*Data shown*.

'''

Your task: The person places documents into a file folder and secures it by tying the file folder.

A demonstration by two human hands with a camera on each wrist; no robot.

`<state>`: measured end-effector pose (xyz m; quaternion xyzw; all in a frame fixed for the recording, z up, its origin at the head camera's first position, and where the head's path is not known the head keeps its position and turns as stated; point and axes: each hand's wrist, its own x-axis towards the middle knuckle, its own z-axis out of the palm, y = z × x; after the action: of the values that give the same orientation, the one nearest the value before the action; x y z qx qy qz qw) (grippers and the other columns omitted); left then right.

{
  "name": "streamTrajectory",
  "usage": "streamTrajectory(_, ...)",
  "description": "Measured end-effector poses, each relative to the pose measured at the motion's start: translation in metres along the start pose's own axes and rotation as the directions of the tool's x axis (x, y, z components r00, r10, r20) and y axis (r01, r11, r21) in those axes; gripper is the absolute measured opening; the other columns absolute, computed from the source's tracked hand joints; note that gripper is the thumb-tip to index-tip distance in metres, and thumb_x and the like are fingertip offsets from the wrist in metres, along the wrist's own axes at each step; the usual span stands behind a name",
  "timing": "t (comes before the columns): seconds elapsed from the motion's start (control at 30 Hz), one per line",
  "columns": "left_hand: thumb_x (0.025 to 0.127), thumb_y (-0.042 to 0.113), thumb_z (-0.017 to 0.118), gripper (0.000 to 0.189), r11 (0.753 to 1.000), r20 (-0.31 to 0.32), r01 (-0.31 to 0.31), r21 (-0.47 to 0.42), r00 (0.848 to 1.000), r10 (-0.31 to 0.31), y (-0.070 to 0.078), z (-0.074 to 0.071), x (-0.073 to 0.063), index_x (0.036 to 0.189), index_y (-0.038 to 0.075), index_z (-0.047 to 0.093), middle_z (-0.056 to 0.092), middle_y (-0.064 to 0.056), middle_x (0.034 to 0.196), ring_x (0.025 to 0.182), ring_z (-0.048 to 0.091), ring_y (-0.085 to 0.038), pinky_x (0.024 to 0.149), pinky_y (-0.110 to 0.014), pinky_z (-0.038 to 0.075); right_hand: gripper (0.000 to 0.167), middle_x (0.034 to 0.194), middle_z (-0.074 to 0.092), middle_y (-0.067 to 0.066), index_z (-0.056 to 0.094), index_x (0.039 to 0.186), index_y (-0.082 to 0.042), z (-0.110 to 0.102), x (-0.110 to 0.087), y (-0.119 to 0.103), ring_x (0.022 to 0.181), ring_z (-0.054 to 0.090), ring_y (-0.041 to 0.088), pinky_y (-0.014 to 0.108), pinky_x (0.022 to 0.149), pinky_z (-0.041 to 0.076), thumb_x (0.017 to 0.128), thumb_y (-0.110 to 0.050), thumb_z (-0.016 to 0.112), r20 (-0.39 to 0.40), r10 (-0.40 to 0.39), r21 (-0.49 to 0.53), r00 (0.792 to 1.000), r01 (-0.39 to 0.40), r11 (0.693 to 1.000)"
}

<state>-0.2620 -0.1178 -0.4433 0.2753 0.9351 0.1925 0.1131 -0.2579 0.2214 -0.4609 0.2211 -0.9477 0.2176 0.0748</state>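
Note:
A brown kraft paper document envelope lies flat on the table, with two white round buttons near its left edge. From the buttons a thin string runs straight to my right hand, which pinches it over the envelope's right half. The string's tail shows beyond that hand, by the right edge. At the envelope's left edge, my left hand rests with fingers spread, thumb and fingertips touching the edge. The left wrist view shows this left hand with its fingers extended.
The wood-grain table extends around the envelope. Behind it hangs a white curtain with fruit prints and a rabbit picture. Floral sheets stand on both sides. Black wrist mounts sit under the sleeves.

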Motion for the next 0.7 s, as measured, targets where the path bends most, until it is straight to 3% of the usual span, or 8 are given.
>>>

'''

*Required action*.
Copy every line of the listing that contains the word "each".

*Problem solution*.
A demonstration by two human hands with a camera on each wrist; no robot.
`<state>`: measured end-effector pose (xyz m; quaternion xyzw; all in a frame fixed for the recording, z up, its origin at the head camera's first position, and where the head's path is not known the head keeps its position and turns as stated; point and axes: each hand's wrist, its own x-axis towards the middle knuckle, its own z-axis out of the palm, y = z × x; after the action: of the values that give the same orientation, the one nearest the value before the action; x y z qx qy qz qw) (grippers and the other columns omitted); left then right.
  "description": "Measured end-effector poses, each relative to the pose measured at the motion's start: translation in metres along the start pose's own axes and rotation as the directions of the tool's x axis (x, y, z components r00, r10, r20) and y axis (r01, r11, r21) in those axes; gripper is the absolute measured opening; the other columns absolute, computed from the source's tracked hand joints; note that gripper is the thumb-tip to index-tip distance in metres, and thumb_x and the like are fingertip offsets from the wrist in metres, along the wrist's own axes at each step; the usual span stands behind a name",

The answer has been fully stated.